Adaptive sampling for training deep learning model with simulation data

Level: Master Level Research Internship (M2) or equivalent (stage fin étude ingénieur)
Where: UGA campus, Grenoble
When: 2022-2023, 4 months minimum
Financial support: a little more than 500 euros/month
Employer: INRIA and Univ. Grenoble Alpes.
Team: Datamove

Advisers: Bruno Raffin (Bruno.Raffin@inria.fr)

Context and Work

Simulation Based Inference (SBI) is emerging as a promising approach for Bayesian inference when a simulation code capable of generating synthetic observations is available. Compared to statistical methods like ABC, SBI proposes to rely on a neural architecture to learn the likelihood or the posterior probability distribution from data sets generated from the simulation. The capabilities of neural networks to better cope with the curse of dimentionality than other statistical methods, combined with the progress on neural architectures, led to very promising results. Amongst the many different open research directions to push forward SBI, one is active learning. The SBI neural architecture is trained on synthetic data generated with a simulation code. This makes a huge difference compared to traditional neural network training performed on fixed, limited datasets as for
image or natural language applications. Synthetic data can be generated at will, in potentially unlimited amounts, the quality can be controlled, and the coverage of the parameter space can be adapted to generate data that focus training where relevant. Active learning is indeed concerned with this latter point, where an adaptive process observes the behavior of the training process and, while training is taking place, control the sampling process of the input parameters of the simulator to generate data that are hopefully more relevant for training. The expected benefits are 1)speeding-up and 2) increasing the quality of training. One direct way to enable active learning in SBI is to use the posterior estimate being learned as a prior to generate the next data point to be integrated in the training set. Today active learning for SBI is usually based on simple phased algorithm as follow: 1) generating an initial training set usually uniformly sampling input parameters 2) (re)train on this data set 3) use the current neural network as prior to generate a new data set and return to 3). But more advanced approaches are still to be investigated.

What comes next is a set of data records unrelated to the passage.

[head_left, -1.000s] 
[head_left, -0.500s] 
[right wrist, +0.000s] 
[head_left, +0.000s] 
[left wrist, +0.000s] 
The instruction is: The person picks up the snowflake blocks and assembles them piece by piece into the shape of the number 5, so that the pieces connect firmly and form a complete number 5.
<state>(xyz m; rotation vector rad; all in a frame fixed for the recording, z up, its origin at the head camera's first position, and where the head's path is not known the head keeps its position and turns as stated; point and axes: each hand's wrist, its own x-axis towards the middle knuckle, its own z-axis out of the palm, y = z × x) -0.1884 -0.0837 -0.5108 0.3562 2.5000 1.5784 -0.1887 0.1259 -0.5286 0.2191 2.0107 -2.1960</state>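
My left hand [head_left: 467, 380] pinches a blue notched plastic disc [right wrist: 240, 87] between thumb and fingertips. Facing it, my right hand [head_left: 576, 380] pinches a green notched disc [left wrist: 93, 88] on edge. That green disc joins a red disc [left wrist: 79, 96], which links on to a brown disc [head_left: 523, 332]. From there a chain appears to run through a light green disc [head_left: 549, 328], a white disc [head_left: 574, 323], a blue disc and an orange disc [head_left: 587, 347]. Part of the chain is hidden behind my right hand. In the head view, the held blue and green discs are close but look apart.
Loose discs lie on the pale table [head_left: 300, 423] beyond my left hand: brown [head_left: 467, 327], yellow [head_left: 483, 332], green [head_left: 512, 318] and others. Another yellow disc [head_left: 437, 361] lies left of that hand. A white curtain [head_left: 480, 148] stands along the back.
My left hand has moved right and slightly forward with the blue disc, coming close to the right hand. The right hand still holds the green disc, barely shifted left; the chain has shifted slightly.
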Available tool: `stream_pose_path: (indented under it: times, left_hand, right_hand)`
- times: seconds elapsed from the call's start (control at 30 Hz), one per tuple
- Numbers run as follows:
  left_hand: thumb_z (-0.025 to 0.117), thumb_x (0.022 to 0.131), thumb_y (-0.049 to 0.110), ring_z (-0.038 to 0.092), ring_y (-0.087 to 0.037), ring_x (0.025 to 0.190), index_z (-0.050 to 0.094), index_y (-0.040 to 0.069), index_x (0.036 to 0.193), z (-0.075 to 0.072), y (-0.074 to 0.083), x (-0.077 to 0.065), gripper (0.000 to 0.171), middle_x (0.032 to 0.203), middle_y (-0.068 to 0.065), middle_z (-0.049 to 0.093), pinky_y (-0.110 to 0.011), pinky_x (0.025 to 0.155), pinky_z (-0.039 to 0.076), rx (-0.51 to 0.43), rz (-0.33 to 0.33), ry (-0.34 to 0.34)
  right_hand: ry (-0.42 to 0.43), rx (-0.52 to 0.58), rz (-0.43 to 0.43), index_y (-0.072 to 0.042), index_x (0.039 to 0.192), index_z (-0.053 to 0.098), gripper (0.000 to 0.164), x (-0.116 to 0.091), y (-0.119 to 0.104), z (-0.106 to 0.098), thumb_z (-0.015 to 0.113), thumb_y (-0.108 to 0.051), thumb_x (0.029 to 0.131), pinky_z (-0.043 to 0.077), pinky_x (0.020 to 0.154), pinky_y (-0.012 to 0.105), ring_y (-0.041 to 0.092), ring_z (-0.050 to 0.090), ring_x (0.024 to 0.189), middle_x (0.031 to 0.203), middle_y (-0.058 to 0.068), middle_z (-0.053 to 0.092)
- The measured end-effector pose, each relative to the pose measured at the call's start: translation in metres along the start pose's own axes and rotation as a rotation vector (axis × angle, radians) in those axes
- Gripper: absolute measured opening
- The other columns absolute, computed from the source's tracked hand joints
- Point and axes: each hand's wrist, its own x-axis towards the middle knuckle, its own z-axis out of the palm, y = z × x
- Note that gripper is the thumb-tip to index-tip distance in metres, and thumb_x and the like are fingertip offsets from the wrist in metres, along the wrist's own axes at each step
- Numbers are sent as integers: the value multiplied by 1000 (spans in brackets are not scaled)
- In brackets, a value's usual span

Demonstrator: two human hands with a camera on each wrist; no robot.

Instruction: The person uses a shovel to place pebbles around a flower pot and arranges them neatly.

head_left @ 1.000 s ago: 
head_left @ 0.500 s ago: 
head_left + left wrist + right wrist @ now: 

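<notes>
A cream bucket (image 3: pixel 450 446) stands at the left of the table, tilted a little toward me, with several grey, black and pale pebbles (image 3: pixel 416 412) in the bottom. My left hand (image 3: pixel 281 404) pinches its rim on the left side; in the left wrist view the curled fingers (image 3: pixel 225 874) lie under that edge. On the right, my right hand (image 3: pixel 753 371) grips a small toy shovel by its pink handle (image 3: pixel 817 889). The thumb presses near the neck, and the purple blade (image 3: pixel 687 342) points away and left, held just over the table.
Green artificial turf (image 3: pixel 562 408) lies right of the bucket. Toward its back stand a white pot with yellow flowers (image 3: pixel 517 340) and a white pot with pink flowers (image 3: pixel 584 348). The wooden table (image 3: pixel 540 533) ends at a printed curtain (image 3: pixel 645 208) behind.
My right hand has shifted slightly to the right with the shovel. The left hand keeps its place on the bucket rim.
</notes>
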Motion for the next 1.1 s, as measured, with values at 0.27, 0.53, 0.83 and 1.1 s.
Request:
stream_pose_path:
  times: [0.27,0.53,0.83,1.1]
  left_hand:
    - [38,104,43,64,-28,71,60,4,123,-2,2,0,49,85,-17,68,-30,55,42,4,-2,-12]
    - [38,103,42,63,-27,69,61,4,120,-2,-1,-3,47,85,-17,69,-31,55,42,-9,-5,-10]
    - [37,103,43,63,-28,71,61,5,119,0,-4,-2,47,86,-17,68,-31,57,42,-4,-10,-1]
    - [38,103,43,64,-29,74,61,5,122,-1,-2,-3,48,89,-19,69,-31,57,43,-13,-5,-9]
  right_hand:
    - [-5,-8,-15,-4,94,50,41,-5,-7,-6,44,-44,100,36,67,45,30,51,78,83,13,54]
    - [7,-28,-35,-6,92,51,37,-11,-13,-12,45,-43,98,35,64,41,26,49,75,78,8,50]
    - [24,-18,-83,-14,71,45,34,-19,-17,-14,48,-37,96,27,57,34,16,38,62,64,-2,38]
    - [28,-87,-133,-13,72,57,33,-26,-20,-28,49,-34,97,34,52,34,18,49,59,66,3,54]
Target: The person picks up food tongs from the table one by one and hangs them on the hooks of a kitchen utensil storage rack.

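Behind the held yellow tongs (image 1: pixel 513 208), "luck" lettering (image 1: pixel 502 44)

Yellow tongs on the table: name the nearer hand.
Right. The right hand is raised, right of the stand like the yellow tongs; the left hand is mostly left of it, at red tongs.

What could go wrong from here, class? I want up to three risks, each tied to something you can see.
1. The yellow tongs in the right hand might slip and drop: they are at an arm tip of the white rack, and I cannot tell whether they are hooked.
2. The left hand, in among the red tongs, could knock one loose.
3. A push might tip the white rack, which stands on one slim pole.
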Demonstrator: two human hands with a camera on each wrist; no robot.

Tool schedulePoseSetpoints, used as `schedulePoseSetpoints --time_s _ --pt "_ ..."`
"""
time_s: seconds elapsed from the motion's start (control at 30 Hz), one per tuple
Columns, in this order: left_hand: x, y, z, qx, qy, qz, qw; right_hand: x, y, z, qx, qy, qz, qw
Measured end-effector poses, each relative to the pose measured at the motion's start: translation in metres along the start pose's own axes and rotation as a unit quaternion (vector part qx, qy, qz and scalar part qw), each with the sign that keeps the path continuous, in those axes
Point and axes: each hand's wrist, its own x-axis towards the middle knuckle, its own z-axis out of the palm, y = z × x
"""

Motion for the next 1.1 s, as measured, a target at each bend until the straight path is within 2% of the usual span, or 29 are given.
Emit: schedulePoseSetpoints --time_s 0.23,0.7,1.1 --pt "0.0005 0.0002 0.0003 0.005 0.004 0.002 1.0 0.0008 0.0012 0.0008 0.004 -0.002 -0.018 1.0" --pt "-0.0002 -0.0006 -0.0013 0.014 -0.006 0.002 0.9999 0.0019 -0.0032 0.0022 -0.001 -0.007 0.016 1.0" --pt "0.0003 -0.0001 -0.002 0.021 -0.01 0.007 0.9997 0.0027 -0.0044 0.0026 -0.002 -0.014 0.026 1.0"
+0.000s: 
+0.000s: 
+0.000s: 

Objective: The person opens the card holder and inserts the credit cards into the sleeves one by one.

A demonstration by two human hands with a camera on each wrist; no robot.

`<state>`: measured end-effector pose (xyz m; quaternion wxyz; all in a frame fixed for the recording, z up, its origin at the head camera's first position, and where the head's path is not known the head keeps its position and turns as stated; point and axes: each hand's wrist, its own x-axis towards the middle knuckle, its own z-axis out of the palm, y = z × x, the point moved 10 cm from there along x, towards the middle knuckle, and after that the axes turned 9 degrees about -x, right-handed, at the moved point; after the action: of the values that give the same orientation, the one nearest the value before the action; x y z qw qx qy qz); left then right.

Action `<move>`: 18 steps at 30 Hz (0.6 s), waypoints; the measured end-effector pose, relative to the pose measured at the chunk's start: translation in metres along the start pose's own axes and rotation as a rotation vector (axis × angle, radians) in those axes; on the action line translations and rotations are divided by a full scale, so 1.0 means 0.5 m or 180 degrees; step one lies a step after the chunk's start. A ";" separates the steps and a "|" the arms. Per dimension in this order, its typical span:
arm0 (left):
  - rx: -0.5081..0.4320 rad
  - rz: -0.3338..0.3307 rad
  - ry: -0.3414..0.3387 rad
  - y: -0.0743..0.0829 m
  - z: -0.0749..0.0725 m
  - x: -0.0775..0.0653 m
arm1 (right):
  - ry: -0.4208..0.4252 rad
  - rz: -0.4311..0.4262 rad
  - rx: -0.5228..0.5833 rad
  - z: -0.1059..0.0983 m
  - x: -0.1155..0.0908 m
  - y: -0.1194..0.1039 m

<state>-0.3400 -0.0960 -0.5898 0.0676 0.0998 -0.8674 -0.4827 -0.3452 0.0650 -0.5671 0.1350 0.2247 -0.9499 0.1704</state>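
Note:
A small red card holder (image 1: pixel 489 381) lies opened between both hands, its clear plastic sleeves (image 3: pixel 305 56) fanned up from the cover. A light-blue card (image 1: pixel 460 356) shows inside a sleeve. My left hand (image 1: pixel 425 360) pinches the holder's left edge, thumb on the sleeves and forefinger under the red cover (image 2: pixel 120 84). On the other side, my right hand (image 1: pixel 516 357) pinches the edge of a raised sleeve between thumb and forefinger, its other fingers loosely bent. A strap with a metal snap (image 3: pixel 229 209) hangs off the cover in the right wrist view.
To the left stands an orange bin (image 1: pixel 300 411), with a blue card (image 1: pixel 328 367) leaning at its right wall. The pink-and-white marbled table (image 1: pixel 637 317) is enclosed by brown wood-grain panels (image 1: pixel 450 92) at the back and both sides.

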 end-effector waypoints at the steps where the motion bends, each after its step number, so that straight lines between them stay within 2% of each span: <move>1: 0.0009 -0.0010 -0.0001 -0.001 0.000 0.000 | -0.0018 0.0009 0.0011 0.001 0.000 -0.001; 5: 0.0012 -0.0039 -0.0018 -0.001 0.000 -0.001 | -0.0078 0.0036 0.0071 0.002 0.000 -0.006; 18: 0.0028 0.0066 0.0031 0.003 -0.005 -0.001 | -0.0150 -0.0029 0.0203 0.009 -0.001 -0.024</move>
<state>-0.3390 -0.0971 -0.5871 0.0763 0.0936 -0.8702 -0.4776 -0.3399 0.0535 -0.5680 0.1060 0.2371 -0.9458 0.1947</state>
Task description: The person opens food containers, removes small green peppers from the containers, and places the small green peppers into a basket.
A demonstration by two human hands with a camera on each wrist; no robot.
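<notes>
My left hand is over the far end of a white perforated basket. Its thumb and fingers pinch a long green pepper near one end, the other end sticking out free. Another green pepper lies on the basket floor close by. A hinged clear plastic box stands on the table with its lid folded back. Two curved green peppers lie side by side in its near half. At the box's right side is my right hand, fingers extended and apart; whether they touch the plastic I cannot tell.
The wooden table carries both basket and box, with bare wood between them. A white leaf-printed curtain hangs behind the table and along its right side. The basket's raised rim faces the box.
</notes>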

Other machine learning have been investigating active learning. Active learning is commonly used for reinforcement learning where we find, in the actor/critic model, a simulator coupled with the currently trained policy used to control the generation of trajectories.
As they are produced , these trajectories are integrated in the data set used to train a new policy. When the new policy is evaluted as sufficiently better, it replaces the policy used in the actor. To be successful it is critical to sample data with a mix of what is called in reinforcement learning exploration/exploitation: a fraction of the samples sepcificaly targets the exploration of new areas of the simulation domain, while the remaining ones keep providing samples for already seen areas (exploitation of knowledge). This exploitation is important to avoid the phenomena of catastrophic forgeting, where the neural network, if only exposed to exploration data, will tend to forget about the old ones. Reinforcement learning training is also phased like SBI (the policy is updated periodically). This leads to a side effect called off-line policy where the data generated by the simulator are driven by a policy that is outdated compared to the one being used for training. This degrades the training quality and requires corrective measures.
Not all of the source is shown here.